The second is dedicated to developing an international forum for the interdisciplinary discussion of the relationship between religion, media and socio-cultural change. This met for the first time in London in January 2007, and brought together scholars from Europe, America and South Asia. Selected papers from the conference are under consideration for publication in a 2010 issue of The European Journal of Cultural Studies.

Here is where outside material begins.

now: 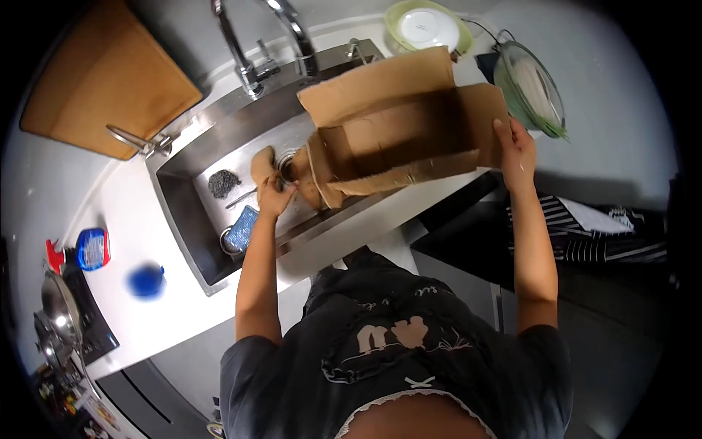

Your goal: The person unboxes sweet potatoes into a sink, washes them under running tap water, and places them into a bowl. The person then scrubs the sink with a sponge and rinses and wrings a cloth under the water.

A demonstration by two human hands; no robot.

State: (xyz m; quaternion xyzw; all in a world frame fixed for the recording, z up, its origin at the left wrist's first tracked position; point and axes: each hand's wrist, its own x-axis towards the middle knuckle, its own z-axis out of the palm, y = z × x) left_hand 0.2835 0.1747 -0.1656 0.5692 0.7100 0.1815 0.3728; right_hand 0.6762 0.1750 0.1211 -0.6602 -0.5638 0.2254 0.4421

Contact: David Herbert (d.e.j.herbert@open.ac.uk
(17) Creativity, Communication and Performance
Ruth Finnegan
My research focuses on the anthropology / sociology of artistic activity, communication and performance (especially ‘oral’ literature and music), as studied both ethnographically and in cross-cultural perspective, interacting with on-going debates about orality, literacy and multimodality in human communication. My focus is especially on the amateur, ‘hidden’ and ‘ordinary’ dimensions of such activities (including knowledge production).
At present I’m in the early stages of a small study of local radio overseas (in Fiji and/or an African country) linking with colleagues’ work on ‘migrating musics’ and the BBC World Service, also working on a longer-term interdisciplinary book on ‘quoting’, arising in part from a commissioned Mass Observation directive on ‘Quoting and quotation’ (autumn 2006).